Release Date
November 29th, 2023
Open Date
January 3rd, 2024
Due Date(s)
February 21st, 2024
Close Date
February 21st, 2024
Topic No.


Acoustic Training Data Prioritization


Department of DefenseN/A


Type: SBIRPhase: BOTHYear: 2024


The Department of Defense (DOD) is seeking proposals for the topic of "Acoustic Training Data Prioritization" as part of the SBIR 24.1 BAA. The Navy branch is specifically interested in developing a tool that assesses training data for artificial intelligence or machine learning (AI/ML) algorithms used in detecting and tracking submarines. The current paradigm of using large sets of data for training AI/ML algorithms is costly and may not yield optimal results. The Navy is looking for a tool that can analyze acoustic data collected by undersea warfare systems and prioritize data that is diverse, representative, and as small as possible for training AI/ML algorithms. The tool should reduce the amount of training data used while maintaining or improving performance, as measured by the Receiver Operating Characteristic (ROC) curve. The Phase I of the project involves developing a concept and demonstrating feasibility using unclassified data, while Phase II focuses on designing and delivering a prototype tool for testing and evaluation. The technology developed in this project has potential applications in various industries that rely on AI/ML training.




The technology within this topic is restricted under the International Traffic in Arms Regulation (ITAR), 22 CFR Parts 120-130, which controls the export and import of defense-related material and services, including export of sensitive technical data, or the Export Administration Regulation (EAR), 15 CFR Parts 730-774, which controls dual use items. Offerors must disclose any proposed use of foreign nationals (FNs), their country(ies) of origin, the type of visa or work permit possessed, and the statement of work (SOW) tasks intended for accomplishment by the FN(s) in accordance with the Announcement. Offerors are advised foreign nationals proposed to perform on this topic may be restricted due to the technical data under US Export Control Laws.

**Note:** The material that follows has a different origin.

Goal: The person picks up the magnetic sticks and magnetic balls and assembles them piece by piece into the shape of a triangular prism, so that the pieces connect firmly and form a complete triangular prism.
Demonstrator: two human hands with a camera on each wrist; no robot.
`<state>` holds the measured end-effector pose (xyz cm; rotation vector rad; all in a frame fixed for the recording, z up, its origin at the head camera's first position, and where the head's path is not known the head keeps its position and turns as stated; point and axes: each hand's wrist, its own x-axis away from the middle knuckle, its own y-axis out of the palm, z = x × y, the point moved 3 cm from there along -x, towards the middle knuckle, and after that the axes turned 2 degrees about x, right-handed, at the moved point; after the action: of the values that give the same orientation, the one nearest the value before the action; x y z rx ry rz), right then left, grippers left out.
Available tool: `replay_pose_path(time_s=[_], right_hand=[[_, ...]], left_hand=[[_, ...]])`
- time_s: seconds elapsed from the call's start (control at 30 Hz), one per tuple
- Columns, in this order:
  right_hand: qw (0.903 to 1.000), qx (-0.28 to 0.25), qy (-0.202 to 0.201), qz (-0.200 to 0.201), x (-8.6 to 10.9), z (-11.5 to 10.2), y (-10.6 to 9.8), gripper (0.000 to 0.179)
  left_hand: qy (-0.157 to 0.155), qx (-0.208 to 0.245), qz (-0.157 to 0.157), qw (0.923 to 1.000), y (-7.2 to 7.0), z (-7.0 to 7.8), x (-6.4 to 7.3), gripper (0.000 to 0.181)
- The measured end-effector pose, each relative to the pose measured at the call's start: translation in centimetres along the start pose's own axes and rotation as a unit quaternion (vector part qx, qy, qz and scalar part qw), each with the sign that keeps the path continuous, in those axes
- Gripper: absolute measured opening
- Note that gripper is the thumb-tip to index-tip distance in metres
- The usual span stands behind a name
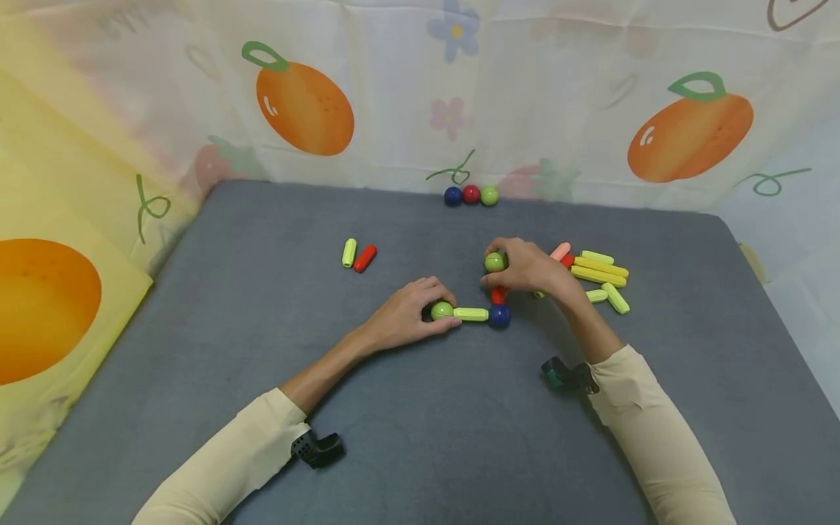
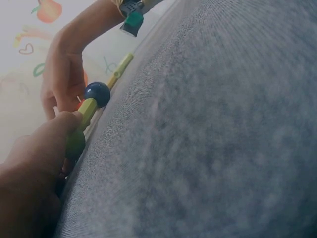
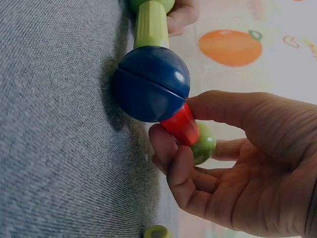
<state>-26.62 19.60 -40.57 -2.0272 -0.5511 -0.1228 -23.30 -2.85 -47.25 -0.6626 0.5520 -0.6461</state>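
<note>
The ball-and-rod chain [image 1: 499, 316] lies bent near the middle of the table [image 1: 420, 452] in the head view, the left hand [image 1: 410, 312] curled round its left green ball [image 1: 442, 311], the right hand [image 1: 528, 266] pinching its far green ball [image 1: 495, 262]. Three loose balls [image 1: 471, 194] line the far edge; loose rods [image 1: 599, 273] lie toward the right edge. From the left wrist, the left thumb [image 2: 68, 122] overlaps one end of the yellow-green rod [image 2: 88, 111]. From the right wrist, a red rod [image 3: 182, 124] sits between blue ball [image 3: 151, 84] and far green ball, right fingers [image 3: 181, 176] bent round it.
</note>
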Motion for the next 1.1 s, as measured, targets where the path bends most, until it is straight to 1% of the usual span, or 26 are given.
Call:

OBJECTIVE: Develop a tool for assessing training data with artificial intelligence or machine learning (AI/ML) algorithms that provides desired data prioritization results from current or new data for effective, complete, and precise training.

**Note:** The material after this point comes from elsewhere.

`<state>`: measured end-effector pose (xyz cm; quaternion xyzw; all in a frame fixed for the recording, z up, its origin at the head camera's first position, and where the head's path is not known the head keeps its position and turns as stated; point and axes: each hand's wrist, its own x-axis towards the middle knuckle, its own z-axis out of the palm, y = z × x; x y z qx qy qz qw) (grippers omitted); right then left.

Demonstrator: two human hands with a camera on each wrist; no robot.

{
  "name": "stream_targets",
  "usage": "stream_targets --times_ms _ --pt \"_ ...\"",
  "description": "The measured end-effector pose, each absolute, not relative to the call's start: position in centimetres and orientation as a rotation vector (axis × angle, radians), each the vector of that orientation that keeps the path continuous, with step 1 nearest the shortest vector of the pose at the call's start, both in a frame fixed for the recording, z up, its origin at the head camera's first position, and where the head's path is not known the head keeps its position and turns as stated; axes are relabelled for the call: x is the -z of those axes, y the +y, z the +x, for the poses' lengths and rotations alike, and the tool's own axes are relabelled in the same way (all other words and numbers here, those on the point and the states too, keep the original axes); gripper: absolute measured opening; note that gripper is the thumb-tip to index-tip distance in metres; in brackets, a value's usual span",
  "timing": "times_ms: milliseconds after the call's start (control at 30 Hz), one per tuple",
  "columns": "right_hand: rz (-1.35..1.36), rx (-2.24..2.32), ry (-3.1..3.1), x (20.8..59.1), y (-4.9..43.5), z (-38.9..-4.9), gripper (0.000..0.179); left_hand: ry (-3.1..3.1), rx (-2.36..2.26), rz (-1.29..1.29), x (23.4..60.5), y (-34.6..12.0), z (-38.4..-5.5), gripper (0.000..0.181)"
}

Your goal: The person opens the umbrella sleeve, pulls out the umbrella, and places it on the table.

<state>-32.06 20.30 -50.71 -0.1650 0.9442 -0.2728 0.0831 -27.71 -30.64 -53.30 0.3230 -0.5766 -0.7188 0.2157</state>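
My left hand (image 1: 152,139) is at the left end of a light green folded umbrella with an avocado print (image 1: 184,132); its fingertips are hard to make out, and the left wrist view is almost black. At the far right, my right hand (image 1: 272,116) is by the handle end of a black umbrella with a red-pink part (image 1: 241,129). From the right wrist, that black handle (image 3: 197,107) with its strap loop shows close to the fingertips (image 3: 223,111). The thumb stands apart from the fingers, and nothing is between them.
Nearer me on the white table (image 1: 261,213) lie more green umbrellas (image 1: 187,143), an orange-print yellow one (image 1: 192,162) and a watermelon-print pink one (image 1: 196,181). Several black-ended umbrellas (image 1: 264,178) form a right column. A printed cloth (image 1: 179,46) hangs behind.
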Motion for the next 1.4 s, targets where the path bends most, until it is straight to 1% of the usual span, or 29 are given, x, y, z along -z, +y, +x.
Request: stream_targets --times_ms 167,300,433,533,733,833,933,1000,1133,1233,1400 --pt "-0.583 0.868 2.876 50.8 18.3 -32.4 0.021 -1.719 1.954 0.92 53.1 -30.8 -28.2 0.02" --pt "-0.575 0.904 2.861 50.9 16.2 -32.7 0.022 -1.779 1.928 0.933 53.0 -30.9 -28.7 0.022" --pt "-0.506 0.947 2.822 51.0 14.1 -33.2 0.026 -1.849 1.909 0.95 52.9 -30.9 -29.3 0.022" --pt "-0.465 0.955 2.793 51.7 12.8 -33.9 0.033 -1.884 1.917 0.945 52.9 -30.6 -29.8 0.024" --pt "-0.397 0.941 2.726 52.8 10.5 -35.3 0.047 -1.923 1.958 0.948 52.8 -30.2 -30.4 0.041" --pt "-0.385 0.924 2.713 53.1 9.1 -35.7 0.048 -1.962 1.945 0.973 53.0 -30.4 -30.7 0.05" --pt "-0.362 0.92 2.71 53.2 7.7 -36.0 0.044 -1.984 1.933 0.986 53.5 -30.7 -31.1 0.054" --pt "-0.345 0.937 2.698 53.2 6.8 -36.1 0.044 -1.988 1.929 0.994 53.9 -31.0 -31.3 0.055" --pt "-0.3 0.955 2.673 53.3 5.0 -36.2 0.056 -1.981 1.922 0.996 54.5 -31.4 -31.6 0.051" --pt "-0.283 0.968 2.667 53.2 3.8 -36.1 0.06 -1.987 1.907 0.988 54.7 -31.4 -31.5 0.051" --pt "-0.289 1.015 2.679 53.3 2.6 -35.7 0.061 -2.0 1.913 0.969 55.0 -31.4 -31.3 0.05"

DESCRIPTION: Systems that detect and track submarines are migrating to AI/ML to improve the probability of detecting submarines and to limit the probability of false alerts. The current paradigm for training AI/ML is to use large sets of data. However, the cost associated with training AI/ML on large amounts of data is high and may not result in optimal training results.

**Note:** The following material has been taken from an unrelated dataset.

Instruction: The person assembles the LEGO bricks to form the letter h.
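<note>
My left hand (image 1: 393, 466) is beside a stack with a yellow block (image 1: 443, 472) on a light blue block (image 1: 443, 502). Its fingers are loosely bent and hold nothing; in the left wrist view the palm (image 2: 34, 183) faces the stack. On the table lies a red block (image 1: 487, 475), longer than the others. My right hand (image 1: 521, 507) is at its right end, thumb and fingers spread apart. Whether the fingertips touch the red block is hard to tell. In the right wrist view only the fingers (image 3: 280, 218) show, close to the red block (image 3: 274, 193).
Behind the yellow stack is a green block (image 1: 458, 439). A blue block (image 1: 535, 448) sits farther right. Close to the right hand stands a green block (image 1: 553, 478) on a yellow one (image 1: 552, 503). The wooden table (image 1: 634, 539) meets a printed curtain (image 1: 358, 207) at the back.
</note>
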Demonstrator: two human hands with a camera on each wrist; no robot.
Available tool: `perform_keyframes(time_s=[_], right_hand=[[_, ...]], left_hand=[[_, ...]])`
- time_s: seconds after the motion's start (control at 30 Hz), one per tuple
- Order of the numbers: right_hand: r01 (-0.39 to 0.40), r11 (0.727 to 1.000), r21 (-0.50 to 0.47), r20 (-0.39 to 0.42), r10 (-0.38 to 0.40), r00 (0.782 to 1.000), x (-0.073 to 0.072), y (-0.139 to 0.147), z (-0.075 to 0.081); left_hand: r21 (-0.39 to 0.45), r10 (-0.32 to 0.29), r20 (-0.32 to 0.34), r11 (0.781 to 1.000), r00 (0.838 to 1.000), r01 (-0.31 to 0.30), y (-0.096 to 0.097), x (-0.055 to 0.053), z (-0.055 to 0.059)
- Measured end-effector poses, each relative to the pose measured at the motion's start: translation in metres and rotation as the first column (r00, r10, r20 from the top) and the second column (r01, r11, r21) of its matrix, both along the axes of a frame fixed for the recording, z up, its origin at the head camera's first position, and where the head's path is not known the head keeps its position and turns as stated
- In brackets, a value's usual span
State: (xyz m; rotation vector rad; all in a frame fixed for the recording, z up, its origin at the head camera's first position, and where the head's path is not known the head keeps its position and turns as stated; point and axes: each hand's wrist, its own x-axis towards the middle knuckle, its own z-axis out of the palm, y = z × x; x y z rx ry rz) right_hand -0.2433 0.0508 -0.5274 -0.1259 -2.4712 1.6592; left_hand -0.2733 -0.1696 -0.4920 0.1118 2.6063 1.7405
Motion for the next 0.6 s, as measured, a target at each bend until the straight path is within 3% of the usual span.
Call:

There is not currently a commercial tool to assess how comprehensive a training set truly is, how much of the training data is effectively redundant, or whether some data over-represents unusual conditions. Additionally, there is not currently a tool that would enable researchers to determine a priori whether a newly collected data set would add useful diversity to the existing training data. This lack of tools for assessing training data for AI/ML algorithms results in a current state where all data is collected for training, resulting in possible excessive training costs as well as possible over-training to specific data which may not be representative of the full range of conditions in which the system will function during hostile tactical operations.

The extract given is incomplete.